The Reserve Bank on Wednesday said all data related to payments, including those processed abroad, must be stored only in India, notwithstanding concerns raised by American e-commerce and payment firms.
In case the payment processing is done abroad, the data should be deleted from the systems there and brought back to India within 24 hours, the central bank said.
The clarifications, in the form of FAQs (frequently asked questions), came on a day when US Secretary of State Mike Pompeo held talks with senior leaders during his India visit.
Several US giants like Google, Mastercard, Visa and Amazon operate in India and have raised concerns over data localisation and its impact on their operational cost.
“The entire payment data shall be stored in systems located only in India…,” the RBI said.
The FAQs were issued after the Payment System Operators (PSOs) raised certain implementation issues regarding the central bank’s April 2018 directive on ‘Storage of Payment System Data’.
In April last year, the RBI had issued a directive on ‘Storage of Payment System Data’. It had advised all system providers to ensure that within a period of six months, the entire data relating to payment systems operated by them is stored in a system only in India, for effective monitoring.
The FAQs further said there is no bar on processing of payment transactions outside India if so desired by the PSOs.
However, the data shall be stored only in India after the processing. The complete end-to-end transaction details should be part of the data.
“In case the processing is done abroad, the data should be deleted from the systems abroad and brought back to India not later than the one business day or 24 hours from payment processing, whichever is earlier. The same should be stored only in India,” it said.
However, any subsequent activity such as settlement processing after payment processing, if done outside India, should also be undertaken / performed on a near real time basis. The data should be stored only in India, it added.
“In case of any other related processing activity, such as chargeback, etc., the data can be accessed, at any time, from India where it is stored,” it added.
The RBI further said the data should include end-to-end transaction details and information pertaining to payment or settlement transaction that is gathered/transmitted/processed as part of a payment message/instruction.
“This may, interalia, include – customer data (Name, Mobile Number, email, Aadhaar Number, PAN number, etc. as applicable); payment sensitive data (customer and beneficiary account details); payment credentials (OTP, PIN, Passwords, etc.); and, transaction data (originating and destination system information, transaction reference, timestamp, amount, etc.),” the FAQs clarified.
Recently, many US companies had held intensive discussion with Commerce and Industry Minister Piyush Goyal and the issue of data localisation figured prominently. They had expressed apprehensions that RBI’s diktat would lead to an increase in their operational cost.
Pompeo, who is on an official visit to India, met Prime Minister Narendra Modi and External Affairs Minister S Jaishankar.
The RBI’s FAQs further said that in the case of banks, especially foreign banks, earlier specifically permitted to store the banking data abroad, they may continue to do so.

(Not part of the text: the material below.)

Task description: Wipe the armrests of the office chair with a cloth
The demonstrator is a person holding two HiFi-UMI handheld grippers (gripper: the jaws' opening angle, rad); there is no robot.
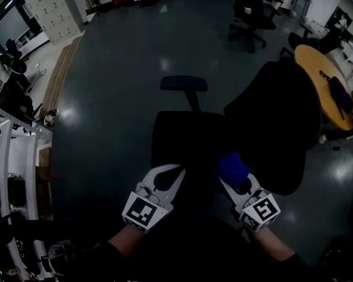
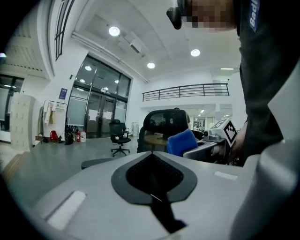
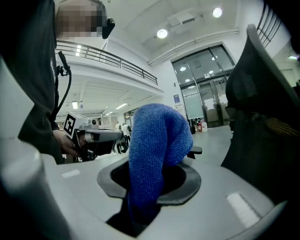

However, in respect of domestic payment transactions, the data shall be stored only in India, whereas for cross-border payment transactions, the data may also be stored abroad as indicated earlier.
As per the FAQs, data could be shared with the overseas regulator, if so required, “depending upon the nature/origin” of transaction with due approval of RBI.
Meanwhile, the government is planning to come out with a national e-commerce policy within 12 months to facilitate achieving holistic growth of the sector.
The government, in February, had released the draft national e-commerce policy proposing setting up a legal and technological framework for restrictions on cross-border data flow and also laid out conditions for businesses regarding collection or processing of sensitive data locally and storing it abroad.
Several foreign e-commerce firms have raised concerns over some points in the draft pertaining to data.
Work is also on to frame a legislation on data protection.